Jacksonville Jaguars, Buffalo Bills, Miami Dolphins, New York Jets, Kansas City Chiefs and Detroit Lions will all be here this year, the Jaguars in particular are regulars and love coming.  

Even the BBC now shows the Superbowl, and on satellite we get at least three games every Sunday, all Monday hight and Thursday games, and all the specials.  We even get the draft! 

I'm a Cgeesehead myself, and one of the things your commentators always mention is  tha fact that no matter which two teams are playing, the uniforms of every team in the NFL can be seen in the crowd.
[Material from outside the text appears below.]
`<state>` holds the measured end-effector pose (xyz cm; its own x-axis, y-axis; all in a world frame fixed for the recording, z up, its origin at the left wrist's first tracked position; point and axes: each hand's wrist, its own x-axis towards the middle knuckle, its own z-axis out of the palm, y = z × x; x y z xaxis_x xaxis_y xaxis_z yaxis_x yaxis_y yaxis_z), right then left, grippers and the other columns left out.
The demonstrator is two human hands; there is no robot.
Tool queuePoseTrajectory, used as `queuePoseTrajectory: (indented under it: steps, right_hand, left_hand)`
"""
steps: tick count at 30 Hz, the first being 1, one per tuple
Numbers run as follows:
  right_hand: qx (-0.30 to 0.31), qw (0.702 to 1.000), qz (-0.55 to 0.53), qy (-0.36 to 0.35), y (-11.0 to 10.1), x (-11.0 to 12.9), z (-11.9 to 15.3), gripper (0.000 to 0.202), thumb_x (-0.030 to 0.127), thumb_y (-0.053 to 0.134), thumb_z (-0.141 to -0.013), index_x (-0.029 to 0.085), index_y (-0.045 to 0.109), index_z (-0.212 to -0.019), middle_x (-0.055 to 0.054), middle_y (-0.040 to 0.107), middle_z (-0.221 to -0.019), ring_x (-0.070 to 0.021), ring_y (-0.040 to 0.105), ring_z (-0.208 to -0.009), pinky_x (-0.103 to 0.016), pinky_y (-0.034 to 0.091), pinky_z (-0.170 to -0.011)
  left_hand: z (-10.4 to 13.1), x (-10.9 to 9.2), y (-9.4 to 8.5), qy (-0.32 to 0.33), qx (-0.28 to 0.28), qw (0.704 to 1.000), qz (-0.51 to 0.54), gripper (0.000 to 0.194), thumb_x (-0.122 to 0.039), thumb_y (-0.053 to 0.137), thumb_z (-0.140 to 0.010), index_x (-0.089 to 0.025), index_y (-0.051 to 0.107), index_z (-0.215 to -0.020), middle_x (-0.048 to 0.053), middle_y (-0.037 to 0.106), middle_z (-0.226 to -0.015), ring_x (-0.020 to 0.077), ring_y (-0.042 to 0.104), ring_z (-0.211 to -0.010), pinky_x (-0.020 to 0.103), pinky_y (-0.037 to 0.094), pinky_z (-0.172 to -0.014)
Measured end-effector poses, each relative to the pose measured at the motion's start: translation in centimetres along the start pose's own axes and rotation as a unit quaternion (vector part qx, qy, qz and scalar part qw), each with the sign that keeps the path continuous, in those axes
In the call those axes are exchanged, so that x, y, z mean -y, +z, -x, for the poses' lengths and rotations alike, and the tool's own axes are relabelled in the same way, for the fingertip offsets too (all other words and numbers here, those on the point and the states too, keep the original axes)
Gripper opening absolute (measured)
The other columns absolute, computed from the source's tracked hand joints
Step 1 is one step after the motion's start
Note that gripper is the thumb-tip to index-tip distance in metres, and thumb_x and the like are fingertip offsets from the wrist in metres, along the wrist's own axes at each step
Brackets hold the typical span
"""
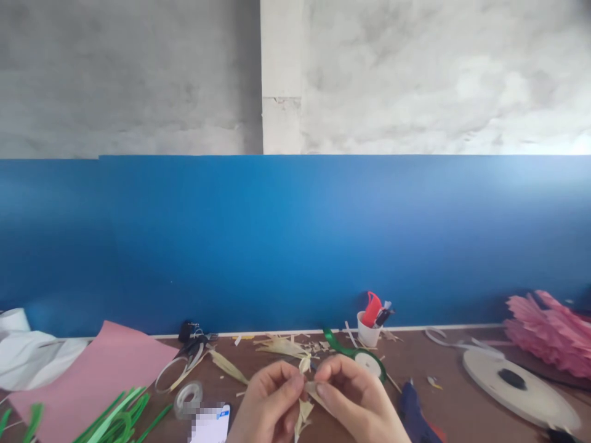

Must be pretty frustrating for supporters to lose a home game to London, but tens of thousands of Brits appreciate it, so thanks.

Incidentally, every year there  is talk of a UK franchise.  It won't happen. People travelling from all over to fill Wembley a couple of times a year is one thing, doing so on a regular basis is another.


----------



## BobF (Oct 5, 2015)

Once upon a time I always took Friday, Saturday, Sunday, and Monday for high school, college, and pro foot ball.   Lately I turn off the TV if it is wasting time for football.   In fact most sports now get turned off.    I guess I just got burned out with all the attention I once turned to it.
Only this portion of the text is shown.